[Data entries]
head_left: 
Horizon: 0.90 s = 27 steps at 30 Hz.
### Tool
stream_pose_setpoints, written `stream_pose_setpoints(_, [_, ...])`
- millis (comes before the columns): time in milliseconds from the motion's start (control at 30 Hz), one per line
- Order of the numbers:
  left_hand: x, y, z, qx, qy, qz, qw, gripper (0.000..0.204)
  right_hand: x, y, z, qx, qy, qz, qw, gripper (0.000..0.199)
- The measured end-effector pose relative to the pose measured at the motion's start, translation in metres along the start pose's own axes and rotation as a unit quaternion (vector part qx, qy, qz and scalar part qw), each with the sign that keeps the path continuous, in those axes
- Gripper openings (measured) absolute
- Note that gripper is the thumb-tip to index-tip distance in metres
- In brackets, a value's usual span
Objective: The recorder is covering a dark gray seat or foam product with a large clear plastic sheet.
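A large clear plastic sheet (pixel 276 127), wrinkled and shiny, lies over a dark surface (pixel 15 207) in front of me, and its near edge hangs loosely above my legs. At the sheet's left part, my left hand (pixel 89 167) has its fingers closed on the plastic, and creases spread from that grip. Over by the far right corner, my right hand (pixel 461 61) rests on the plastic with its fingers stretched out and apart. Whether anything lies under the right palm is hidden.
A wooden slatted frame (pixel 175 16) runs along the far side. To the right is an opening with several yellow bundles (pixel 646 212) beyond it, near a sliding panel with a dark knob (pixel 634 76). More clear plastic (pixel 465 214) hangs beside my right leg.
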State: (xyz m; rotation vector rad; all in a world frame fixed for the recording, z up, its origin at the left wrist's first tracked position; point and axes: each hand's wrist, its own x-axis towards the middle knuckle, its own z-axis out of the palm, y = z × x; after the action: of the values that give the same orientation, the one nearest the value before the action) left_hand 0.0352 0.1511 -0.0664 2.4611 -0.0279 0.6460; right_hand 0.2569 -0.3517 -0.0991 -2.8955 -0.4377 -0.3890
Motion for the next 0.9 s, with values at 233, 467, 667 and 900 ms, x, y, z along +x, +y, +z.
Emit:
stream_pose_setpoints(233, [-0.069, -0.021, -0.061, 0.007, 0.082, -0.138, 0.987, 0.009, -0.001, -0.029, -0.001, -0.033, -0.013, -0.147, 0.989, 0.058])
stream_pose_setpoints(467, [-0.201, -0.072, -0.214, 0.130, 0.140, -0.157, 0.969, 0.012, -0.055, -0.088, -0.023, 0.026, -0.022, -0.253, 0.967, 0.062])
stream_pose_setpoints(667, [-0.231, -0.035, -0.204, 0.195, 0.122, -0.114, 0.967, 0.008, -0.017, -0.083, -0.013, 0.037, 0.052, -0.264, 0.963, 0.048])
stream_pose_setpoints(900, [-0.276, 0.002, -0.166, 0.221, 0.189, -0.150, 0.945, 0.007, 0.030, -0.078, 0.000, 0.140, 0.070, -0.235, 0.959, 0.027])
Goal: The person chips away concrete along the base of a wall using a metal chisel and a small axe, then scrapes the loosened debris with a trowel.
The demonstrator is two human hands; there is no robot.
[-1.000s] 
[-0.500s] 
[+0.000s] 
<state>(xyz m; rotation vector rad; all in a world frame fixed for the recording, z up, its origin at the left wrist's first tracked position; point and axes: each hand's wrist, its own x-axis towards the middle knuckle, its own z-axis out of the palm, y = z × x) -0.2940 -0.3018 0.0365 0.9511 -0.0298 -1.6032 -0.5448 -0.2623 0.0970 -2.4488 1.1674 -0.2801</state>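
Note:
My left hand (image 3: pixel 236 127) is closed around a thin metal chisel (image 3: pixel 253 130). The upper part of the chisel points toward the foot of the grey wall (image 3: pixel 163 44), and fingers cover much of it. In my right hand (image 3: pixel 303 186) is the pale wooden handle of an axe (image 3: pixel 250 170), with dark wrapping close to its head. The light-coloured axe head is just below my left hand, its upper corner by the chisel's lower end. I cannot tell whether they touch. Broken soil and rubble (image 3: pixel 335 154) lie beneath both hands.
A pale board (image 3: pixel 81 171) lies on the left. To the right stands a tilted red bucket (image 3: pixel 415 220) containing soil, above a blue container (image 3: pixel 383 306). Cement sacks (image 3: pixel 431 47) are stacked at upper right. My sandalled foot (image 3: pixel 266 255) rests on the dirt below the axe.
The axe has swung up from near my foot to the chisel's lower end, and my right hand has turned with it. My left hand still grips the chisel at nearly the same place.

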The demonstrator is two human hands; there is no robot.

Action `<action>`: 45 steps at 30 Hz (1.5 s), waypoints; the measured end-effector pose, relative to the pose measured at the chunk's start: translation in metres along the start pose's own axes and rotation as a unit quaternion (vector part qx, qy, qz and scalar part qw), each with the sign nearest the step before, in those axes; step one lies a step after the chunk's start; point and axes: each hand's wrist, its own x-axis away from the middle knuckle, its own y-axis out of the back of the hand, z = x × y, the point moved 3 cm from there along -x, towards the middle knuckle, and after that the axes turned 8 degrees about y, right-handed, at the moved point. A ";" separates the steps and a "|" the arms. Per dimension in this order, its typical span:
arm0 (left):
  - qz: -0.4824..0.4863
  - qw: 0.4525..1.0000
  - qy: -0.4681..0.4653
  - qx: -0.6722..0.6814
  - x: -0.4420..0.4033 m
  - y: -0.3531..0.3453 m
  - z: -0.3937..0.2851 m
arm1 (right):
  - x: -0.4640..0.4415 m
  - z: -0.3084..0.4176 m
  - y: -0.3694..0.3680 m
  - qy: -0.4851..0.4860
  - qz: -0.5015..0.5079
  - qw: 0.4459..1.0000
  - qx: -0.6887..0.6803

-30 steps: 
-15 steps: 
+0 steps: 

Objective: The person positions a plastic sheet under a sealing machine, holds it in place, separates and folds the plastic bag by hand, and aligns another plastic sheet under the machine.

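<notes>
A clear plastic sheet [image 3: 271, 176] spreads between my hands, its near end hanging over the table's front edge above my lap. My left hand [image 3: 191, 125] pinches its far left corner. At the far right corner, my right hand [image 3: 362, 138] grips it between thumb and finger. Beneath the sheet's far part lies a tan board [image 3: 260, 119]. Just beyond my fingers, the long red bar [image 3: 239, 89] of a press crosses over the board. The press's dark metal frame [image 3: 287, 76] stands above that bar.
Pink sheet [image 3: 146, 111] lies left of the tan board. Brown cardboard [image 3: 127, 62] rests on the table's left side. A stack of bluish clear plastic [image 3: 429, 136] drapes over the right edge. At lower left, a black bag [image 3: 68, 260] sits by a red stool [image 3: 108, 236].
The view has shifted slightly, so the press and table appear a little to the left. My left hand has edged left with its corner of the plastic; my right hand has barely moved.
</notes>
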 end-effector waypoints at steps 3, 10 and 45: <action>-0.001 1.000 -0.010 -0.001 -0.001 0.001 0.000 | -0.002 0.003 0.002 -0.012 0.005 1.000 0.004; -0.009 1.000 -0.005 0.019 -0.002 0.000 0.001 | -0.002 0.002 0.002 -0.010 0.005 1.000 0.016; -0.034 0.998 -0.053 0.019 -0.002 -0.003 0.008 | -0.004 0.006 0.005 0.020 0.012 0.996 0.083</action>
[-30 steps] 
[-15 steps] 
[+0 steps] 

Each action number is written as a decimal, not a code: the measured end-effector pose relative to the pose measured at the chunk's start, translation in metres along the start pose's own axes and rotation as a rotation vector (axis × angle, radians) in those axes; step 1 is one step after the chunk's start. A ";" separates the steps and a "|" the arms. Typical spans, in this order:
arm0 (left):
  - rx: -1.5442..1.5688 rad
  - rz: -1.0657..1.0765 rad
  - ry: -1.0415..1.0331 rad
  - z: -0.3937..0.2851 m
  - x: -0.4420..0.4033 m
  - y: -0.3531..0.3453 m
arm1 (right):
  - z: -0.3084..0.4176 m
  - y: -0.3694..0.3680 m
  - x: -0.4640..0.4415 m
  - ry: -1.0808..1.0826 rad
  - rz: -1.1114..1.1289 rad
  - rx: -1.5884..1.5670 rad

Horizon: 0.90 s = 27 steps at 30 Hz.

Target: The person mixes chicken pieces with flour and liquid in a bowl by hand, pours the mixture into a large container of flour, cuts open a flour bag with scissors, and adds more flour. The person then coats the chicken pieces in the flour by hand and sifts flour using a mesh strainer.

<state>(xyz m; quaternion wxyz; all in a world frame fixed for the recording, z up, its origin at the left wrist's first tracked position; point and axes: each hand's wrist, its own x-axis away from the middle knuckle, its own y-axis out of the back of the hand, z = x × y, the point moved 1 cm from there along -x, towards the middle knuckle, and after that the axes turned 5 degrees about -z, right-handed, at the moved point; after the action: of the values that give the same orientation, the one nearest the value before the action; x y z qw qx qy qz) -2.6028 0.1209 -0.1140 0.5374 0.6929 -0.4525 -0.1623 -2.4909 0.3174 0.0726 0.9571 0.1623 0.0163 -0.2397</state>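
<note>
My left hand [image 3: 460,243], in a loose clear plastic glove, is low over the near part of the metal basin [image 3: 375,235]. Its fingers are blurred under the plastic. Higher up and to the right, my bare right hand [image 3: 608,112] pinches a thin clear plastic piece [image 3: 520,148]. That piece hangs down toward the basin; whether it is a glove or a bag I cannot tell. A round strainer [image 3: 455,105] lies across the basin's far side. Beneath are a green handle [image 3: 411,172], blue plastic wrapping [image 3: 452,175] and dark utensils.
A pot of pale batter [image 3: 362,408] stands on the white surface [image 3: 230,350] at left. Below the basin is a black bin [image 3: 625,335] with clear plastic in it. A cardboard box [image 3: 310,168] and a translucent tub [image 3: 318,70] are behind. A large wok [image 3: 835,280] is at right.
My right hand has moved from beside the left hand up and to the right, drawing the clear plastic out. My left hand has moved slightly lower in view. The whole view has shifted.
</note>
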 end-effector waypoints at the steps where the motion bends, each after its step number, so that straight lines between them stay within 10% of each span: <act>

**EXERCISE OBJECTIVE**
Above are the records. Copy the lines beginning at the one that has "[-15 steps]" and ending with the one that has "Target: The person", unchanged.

**EXERCISE RESULT**
[-15 steps] 
[+0 steps] 

Each action number is written as a decimal, not a code: the measured end-effector pose relative to the pose measured at the chunk's start, translation in metres along the start pose's own axes and rotation as a rotation vector (axis × angle, radians) in those axes; step 1 is one step after the chunk's start. A ";" separates the steps and a "|" the arms. Typical spans, in this order:
arm0 (left):
  - rx: -1.5442..1.5688 rad
  - rz: -1.0657..1.0765 rad
  - ry: -1.0415..1.0331 rad
  - z: -0.3937..0.2851 m
  - x: -0.4420..0.4033 m
  - y: -0.3531..0.3453 m
arm1 (right):
  - z: -0.3084..0.4176 m
  - y: -0.3694..0.3680 m
  - x: -0.4640..0.4415 m
  - ry: -1.0808..1.0826 rad
  - rz: -1.1114..1.1289 rad
  - rx: -1.5884..1.5670 rad

Horizon: 0.90 s = 27 steps at 30 Hz.

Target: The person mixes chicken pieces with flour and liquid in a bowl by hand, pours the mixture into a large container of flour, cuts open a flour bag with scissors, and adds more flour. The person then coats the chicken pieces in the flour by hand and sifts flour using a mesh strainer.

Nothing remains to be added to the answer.